Idea #1: Gothic characters try to elude death and overcome it.

Idea #2: Gothic characters are fascinated with the idea of death as a blessing.

Idea #3: Writers use of death and its remnants to construct gothic settings.

Carter surrounds the Countess with lingering death: dead lovers, depredations of rot and fungus everywhere and her as the mistress of all this disintegration. The death of natural forms and the idea of decay, the Countess is enveloped by remnants of death yet she is stuck in a repetitive life wishing to be in human form in an act of hope and love. She herself can kill, but cannot award herself with the privilege of human form that death brings her. Motif of death is repetitive throughout the play. We see the omnipresence of death as a result of Duncans death: the innocent death of Macduffs family; lamenting heard ithe air, strange screams of death; And Duncans horses, tis said they ate each other. Violent and traumatising images of cannibalism, death plaguing the audiences senses, and murder is ever present in Scotland. This highlights the result of corruption and what the breaking of social codes brings as a consequence.

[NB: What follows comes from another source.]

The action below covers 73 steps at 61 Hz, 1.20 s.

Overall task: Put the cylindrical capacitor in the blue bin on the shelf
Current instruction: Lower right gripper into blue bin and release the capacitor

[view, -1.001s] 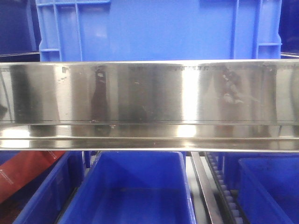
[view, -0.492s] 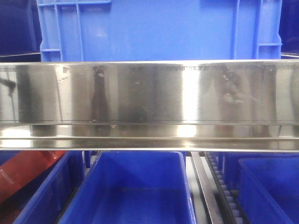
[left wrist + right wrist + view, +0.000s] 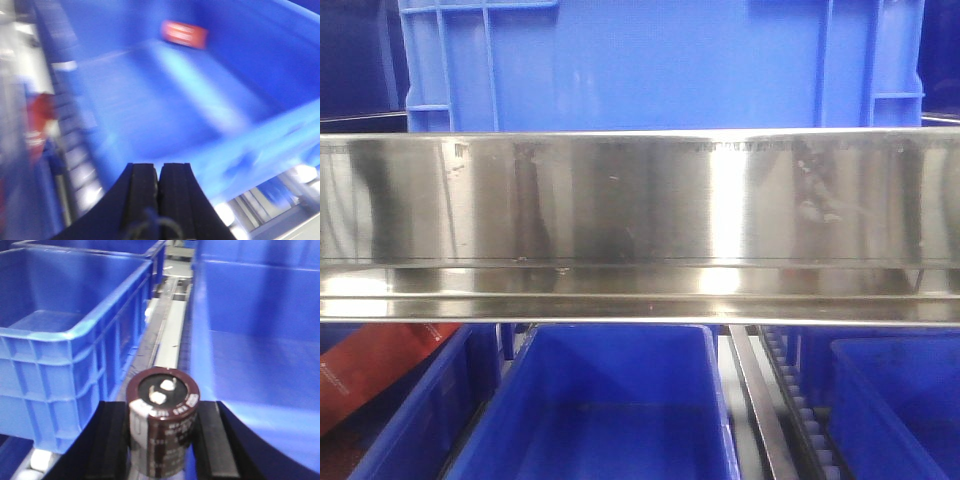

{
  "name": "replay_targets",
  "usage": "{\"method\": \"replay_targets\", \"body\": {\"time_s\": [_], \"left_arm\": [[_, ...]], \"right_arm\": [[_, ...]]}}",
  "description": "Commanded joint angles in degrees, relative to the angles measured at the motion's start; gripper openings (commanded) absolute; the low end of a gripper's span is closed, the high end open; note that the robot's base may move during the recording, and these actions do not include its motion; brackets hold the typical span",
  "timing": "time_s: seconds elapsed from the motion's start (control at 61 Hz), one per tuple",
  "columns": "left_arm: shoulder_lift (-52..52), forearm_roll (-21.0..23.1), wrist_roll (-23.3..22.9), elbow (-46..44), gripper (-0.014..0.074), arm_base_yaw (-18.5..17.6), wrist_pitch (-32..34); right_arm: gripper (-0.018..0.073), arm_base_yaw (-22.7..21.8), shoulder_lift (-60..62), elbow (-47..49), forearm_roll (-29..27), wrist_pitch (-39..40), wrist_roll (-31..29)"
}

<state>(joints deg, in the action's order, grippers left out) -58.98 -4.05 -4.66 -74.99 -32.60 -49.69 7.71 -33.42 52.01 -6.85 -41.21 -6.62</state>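
In the right wrist view the cylindrical capacitor (image 3: 162,432), dark brown with a pale stripe and two pale terminals on top, stands upright between the black pads of my right gripper (image 3: 162,415), which is shut on it. It hangs over the gap between two blue bins, one on the left (image 3: 60,330) and one on the right (image 3: 260,340). My left gripper (image 3: 159,170) is shut with nothing between its pads, above a blurred blue bin (image 3: 150,100). The shelf's steel front rail (image 3: 640,200) fills the front view, where neither gripper shows.
A roller track (image 3: 167,335) runs between the two bins. The front view has a large blue crate (image 3: 650,60) above the rail and blue bins below at centre (image 3: 610,400) and right (image 3: 900,400). A red item (image 3: 380,370) lies lower left. A red label (image 3: 184,34) marks the left wrist's bin.
Only the dark reflections on the left part of the steel rail have shifted. The bins and the shelf have not moved.
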Motion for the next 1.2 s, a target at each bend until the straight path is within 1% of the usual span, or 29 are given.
{"method": "replay_targets", "body": {"time_s": [0.0,0.098,0.18,0.279,0.459,0.574,0.705,0.869,1.017,1.099,1.148,1.181], "left_arm": [[6.48,-1.4,-3.22,5.7,-0.0111,-0.15,3.02],[12.0,-3.21,-7.44,11.35,-0.0111,-0.15,3.72],[16.91,-4.67,-8.31,15.83,-0.0111,-0.15,4.26],[21.7,-6.39,-11.24,19.56,-0.0111,-0.15,4.4],[27.44,-6.75,-11.53,22.36,-0.0111,-0.15,4.49],[28.41,-6.75,-11.53,22.76,-0.0111,-0.15,4.25],[28.4,-6.61,-11.53,22.76,-0.0111,-0.15,4.14],[28.4,-6.46,-11.53,22.76,-0.0111,-0.15,4.14],[28.4,-6.38,-11.53,22.76,-0.0111,-0.15,4.14],[28.4,-6.23,-11.53,22.76,-0.0111,-0.15,4.14],[28.4,-5.92,-11.53,22.76,-0.0111,-0.15,4.14],[28.4,-5.62,-11.53,22.76,-0.0111,-0.15,4.14]], "right_arm": [[-0.0132,1.62,-3.0,2.33,-0.04,3.16,-0.34],[-0.0132,3.77,-7.47,6.54,-0.04,3.16,-0.34],[-0.0132,6.39,-11.61,11.88,-0.04,3.16,-0.98],[-0.0132,10.28,-18.03,18.79,-0.04,2.92,-2.51],[-0.0132,17.47,-32.46,32.1,-0.04,0.04,-2.52],[-0.0132,20.26,-41.79,40.37,-0.04,-2.58,-2.52],[-0.0132,21.39,-51.59,47.93,-0.13,-5.65,-2.52],[-0.0132,21.39,-62.59,54.64,-2.97,-9.37,-2.52],[-0.0132,21.39,-69.08,55.86,-2.97,-9.6,-2.42],[-0.0125,21.39,-71.65,55.86,-2.97,-9.49,-1.21],[-0.0098,21.39,-72.69,55.86,-2.97,-9.49,-0.98],[-0.0064,21.39,-72.96,55.86,-2.97,-9.49,-0.98]]}}
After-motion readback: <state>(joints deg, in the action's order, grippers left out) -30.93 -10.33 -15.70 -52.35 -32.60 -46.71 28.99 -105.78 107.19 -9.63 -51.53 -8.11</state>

To a large extent, Gothic literature is concerned with an obsession or fascination for death which as I have suggested, appears in numerous forms, ever present in the lives of characters. Within Macbeth for example, death is an ongoing motif and challenging it seems to be a fatal flaw in the protagonists mentality. We also see this as being the case with Victor Frankenstein who through an obsession with creating life is thus fascinated with death and Shelley presents this as being unnatural and incorrect. Death also encompasses all three texts in the form of a blessing. The Countess in The Lady of the House of Love is surrounded by death and the decay of nature, only to find comfort in death towards the end of the tale, death provides her with her wish of becoming human. This need for death shown by the characters, is also true of the writers who make use of death and its remnants to demonstrate the effects of key acts within each text such as corruption and murder.